E continua: “Outra cura, em certos casos por mim ainda mais desejada, é
sondar os ídolos” (p.12) Ou seja, sondar as falsas verdades ou falsas
autoridades vazias de conteúdo, pois vejamos, ele refere-se não apenas a ele
próprio, mas agora também ao mundo exterior:
“Há no mundo mais ídolos do que
realidades: eis o meu mau-olhado para este mundo, eis também o meu mau ouvido…

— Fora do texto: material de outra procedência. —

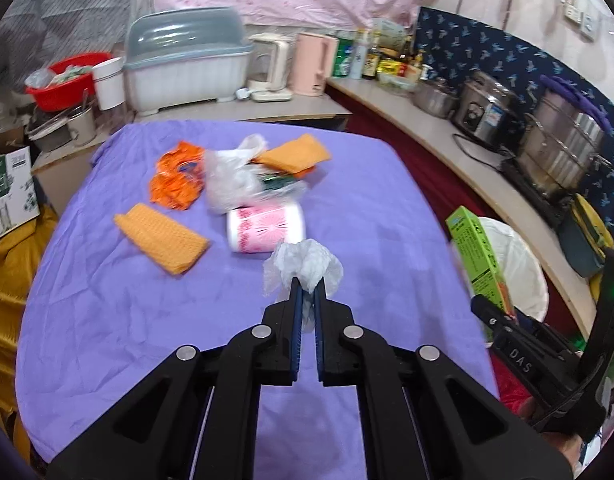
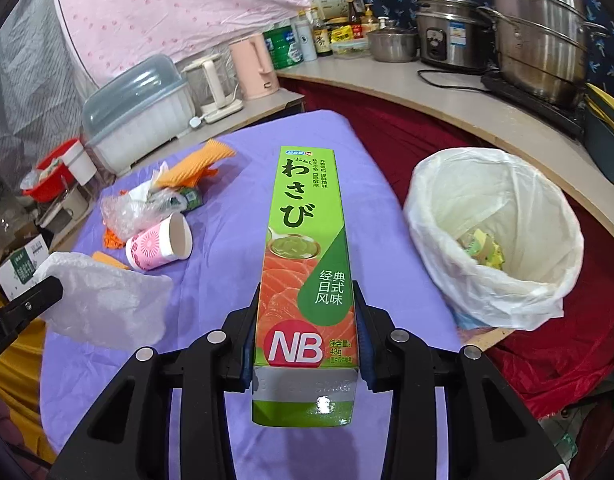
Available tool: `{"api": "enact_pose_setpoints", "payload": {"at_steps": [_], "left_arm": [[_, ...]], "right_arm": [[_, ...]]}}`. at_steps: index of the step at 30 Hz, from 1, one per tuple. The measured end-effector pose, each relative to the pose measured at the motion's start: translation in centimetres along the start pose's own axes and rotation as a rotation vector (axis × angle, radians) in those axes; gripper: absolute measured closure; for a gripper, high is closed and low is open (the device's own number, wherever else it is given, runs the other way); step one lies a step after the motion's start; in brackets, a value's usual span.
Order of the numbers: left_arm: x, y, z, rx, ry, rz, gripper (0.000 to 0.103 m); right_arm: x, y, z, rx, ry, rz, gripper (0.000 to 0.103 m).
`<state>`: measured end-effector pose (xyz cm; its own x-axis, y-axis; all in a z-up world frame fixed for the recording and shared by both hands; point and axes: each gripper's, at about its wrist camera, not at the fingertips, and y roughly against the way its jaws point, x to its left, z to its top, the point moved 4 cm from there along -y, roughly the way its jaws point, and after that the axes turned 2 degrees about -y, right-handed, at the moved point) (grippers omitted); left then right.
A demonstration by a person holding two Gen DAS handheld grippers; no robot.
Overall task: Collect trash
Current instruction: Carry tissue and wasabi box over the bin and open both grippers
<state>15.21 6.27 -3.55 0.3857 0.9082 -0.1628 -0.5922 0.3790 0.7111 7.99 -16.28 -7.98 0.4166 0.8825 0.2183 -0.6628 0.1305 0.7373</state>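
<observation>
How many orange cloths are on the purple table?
2. One orange cloth lies near the table's left side; the other orange cloth sits at the far side, by the plastic bag. More could hide underneath.

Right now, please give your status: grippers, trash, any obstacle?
Left gripper shut on white wrapper. Right gripper shut on green box. Bin open at right, path looks clear. Cup and bags left on table.

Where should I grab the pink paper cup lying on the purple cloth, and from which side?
Grip the paper cup across its round wall near the middle, coming down from above. It lies on its side with the open mouth facing right in the right wrist view, so the curved wall is exposed on top; the rim would probably crush.
</observation>
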Motion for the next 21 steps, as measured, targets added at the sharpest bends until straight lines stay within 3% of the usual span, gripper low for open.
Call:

Perguntar uma vez aqui com o martelo e ouvir, talvez, como resposta aquele som
vazio que emana das vísceras inchadas – (…) – para mim, velho psicólogo e
caçador de ratos, diante do qual se deve dizer em voz alta o que havia de
permanecer secreto…” (ibid.)
E o que ele quer dizer, é que as ideias falsas e vazias, que certas
autoridades de peito inchado gostariam de manter em segredo, ele as denunciará
em voz alta. E remete-nos novamente para a profundidade e perspicácia do seu
ser interno e diz: “ que encanto para quem, por detrás das orelhas, ainda tem
outras orelhas…” (ibid.)
E fala-nos da expectativa ou objectivo que tem, pois de seguida refere
um tipo de retorno a uma época dourada, quando nos diz que este texto: “é, acima
de tudo, uma recuperação, uma mancha solar, uma escapadela para o ócio feita
por um psicólogo.” (ibid.)
Mas alerta-nos: “Este breve escrito é uma
grande declaração de guerra; e, quanto ao escrutínio dos ídolos, desta vez não
são ídolos temporais, mas ídolos eternos,…” (ibid.) Isto é, ele refere que vai
combater as ideias, autores ou crenças absolutas, aquelas verdades que falsas
para além do tempo ou da época, parecem querer sempre resistir, pois como ele
diz: “não há ídolos mais antigos, nem mais convencidos ou mais arrogantes… Nem
mais vazios…” (ibid.) Ou seja, ele diz que não é devido a estas características
que se deve acreditar neles, pois que em diversos casos nem sequer são chamados
ídolos.
E quanto ao tema que ele vai abordar no capítulo: A moral como contra natureza, o que isto significa, é que ele vai
abordar e refutar, aquela moral que ele considera ser incompatível e até
contraditória com a própria natureza humana.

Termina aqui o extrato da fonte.